Each line in the entries that has the word "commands" has to be copied.

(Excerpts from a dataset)
::::::::::

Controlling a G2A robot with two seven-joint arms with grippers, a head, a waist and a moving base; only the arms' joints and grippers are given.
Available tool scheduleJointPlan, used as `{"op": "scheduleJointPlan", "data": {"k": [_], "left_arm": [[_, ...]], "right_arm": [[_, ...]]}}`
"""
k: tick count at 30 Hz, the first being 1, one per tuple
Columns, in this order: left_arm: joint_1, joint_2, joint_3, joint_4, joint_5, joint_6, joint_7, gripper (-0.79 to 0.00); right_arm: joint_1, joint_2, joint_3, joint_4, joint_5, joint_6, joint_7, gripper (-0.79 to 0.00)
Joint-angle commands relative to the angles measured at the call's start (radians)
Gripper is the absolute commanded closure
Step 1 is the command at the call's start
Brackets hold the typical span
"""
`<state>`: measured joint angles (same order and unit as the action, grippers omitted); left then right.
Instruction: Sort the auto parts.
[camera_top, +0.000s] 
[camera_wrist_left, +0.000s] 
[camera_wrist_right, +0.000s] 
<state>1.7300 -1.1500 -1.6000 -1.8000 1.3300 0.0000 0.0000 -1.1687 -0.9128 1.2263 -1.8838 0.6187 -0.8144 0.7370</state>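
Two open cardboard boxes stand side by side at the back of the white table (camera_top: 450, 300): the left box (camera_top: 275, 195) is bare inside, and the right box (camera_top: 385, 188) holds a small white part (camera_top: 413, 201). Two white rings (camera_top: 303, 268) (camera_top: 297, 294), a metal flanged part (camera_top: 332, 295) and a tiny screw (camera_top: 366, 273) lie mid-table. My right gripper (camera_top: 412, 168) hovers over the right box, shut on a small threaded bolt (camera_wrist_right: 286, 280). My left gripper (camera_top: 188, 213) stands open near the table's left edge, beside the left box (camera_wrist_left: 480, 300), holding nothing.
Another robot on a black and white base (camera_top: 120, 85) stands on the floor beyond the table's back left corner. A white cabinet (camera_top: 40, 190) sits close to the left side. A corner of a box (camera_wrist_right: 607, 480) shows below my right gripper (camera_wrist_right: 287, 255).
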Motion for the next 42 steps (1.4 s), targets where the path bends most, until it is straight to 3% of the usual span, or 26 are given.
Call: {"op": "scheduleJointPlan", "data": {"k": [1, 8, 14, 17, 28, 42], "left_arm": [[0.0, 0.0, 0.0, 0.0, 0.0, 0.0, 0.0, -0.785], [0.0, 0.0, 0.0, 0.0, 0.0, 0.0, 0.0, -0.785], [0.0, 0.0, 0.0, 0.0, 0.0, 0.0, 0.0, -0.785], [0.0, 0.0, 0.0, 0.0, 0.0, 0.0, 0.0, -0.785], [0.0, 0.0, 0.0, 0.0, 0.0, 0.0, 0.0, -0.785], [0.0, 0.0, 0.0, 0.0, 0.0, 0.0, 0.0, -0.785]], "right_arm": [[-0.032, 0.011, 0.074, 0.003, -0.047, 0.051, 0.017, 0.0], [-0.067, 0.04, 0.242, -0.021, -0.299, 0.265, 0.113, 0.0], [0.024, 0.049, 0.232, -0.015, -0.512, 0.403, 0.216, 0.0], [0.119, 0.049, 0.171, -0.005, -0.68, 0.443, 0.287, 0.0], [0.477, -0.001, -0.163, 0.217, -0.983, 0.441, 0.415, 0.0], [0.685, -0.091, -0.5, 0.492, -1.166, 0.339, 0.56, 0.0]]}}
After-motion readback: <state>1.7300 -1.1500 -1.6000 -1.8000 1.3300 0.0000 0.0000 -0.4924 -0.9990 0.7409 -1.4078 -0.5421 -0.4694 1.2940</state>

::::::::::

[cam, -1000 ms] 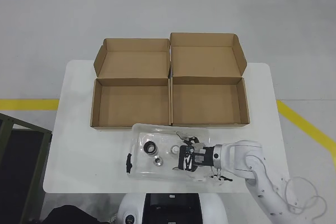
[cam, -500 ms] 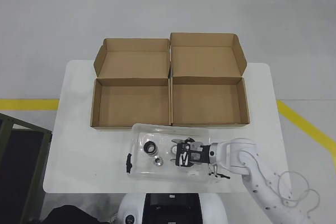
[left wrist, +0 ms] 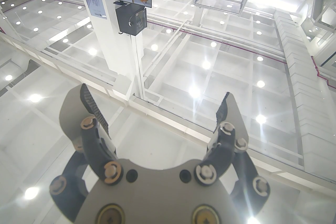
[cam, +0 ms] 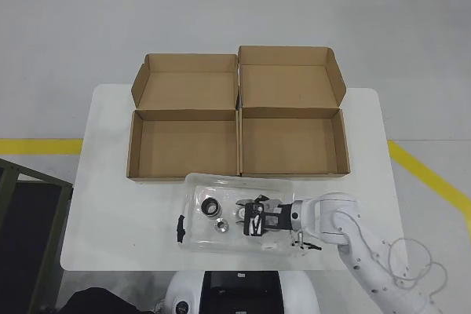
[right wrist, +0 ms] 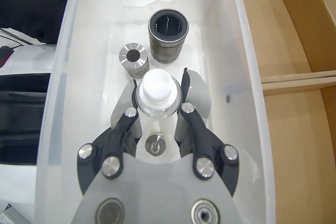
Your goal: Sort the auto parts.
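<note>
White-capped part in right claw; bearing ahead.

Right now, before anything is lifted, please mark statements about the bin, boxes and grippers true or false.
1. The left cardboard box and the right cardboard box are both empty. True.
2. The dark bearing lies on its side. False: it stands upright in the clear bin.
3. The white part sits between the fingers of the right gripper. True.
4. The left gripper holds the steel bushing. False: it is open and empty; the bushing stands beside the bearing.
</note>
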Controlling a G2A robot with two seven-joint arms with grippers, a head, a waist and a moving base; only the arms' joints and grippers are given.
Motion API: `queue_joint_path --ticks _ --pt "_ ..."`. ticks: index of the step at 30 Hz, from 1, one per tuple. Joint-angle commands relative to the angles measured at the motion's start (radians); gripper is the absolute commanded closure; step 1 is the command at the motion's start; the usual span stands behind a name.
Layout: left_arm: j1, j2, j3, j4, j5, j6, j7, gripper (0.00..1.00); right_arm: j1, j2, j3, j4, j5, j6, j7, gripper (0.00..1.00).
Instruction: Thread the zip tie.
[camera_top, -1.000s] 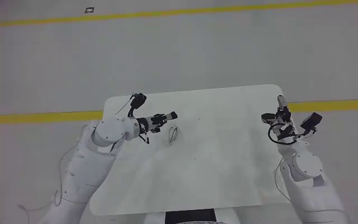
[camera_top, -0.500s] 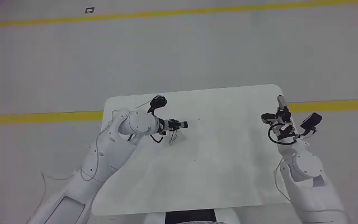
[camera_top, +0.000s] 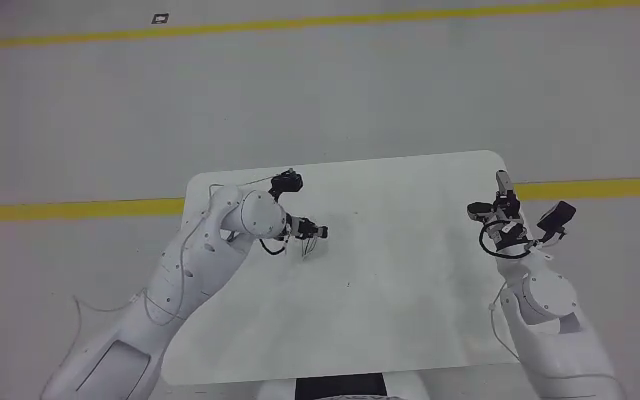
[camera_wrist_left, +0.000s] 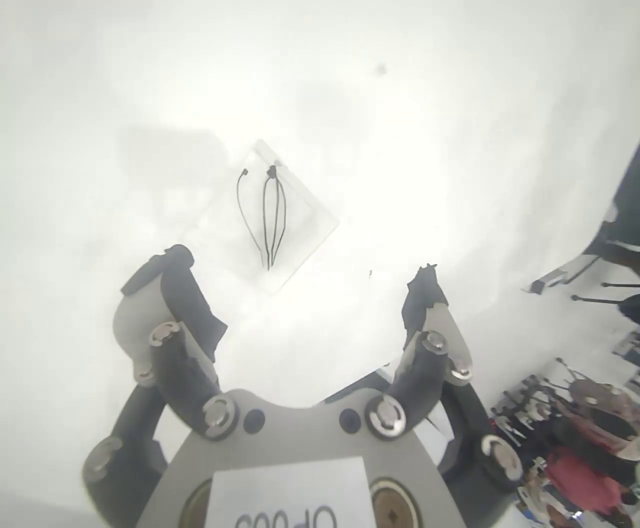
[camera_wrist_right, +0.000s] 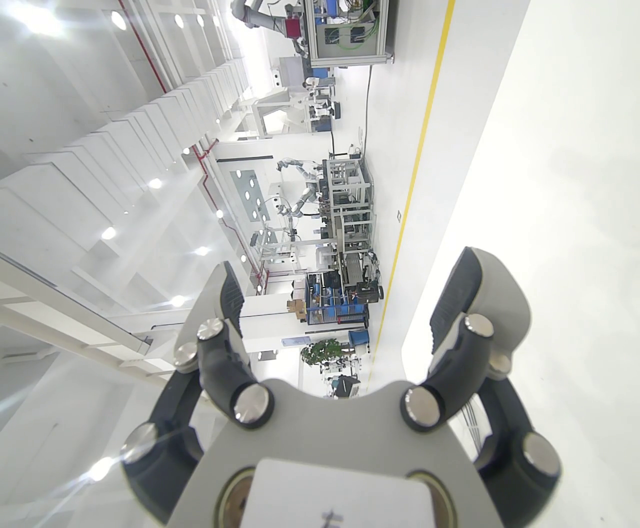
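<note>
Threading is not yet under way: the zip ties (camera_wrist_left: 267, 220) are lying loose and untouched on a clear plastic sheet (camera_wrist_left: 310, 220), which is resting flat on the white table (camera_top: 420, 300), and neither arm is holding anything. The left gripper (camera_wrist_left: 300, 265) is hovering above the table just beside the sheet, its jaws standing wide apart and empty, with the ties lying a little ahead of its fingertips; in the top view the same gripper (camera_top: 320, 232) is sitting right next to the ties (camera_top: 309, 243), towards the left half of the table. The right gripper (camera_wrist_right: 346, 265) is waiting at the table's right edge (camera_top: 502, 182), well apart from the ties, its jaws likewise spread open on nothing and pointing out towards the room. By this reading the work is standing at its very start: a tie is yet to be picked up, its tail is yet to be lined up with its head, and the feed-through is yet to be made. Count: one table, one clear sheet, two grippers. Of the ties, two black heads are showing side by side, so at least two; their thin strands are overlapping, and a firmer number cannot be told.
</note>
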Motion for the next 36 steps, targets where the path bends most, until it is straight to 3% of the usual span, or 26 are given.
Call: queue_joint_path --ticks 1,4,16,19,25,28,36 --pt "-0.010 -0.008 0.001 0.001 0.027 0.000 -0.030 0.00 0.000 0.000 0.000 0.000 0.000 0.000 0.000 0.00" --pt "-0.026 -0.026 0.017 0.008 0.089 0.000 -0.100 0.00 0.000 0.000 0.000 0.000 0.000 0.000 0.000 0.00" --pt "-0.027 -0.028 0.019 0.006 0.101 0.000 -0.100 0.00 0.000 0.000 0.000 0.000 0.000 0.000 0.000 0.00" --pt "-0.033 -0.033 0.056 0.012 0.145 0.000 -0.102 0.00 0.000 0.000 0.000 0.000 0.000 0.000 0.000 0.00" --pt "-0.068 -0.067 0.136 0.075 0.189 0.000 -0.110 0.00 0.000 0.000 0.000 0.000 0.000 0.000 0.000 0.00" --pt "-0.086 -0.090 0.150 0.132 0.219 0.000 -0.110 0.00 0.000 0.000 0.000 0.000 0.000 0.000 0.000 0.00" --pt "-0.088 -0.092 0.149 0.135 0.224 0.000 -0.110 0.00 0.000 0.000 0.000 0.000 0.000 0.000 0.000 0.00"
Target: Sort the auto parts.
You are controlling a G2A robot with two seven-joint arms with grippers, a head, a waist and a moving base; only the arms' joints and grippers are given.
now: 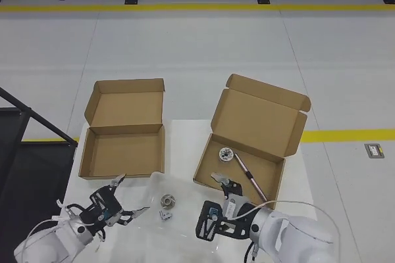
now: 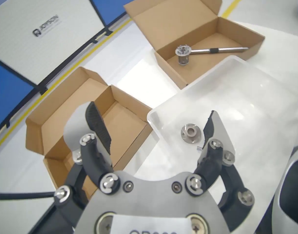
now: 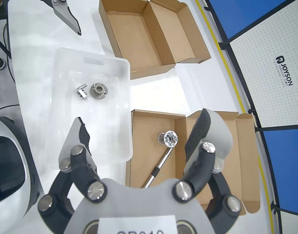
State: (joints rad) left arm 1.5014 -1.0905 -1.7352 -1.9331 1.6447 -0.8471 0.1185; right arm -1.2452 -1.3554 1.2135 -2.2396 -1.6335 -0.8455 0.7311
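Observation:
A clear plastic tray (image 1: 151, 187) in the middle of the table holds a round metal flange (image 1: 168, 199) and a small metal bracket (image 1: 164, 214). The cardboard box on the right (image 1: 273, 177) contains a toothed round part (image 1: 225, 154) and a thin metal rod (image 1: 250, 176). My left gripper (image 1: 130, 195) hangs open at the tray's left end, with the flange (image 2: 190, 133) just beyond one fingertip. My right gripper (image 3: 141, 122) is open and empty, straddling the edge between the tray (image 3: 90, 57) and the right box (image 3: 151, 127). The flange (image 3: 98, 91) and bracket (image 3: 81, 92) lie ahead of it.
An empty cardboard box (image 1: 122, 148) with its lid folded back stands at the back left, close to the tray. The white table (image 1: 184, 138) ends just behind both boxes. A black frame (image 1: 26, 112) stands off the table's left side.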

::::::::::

* [Result for this exercise]:
Joint-angle commands relative to the angles measured at the call's start (radians)
Motion API: `queue_joint_path --ticks _ --pt "_ ..."`. ticks: index of the step at 30 Hz, from 1, one per tuple. Joint-angle commands relative to the angles measured at the motion's start (radians); gripper is the absolute commanded closure; step 1 is the command at the motion's start; the usual span stands behind a name.

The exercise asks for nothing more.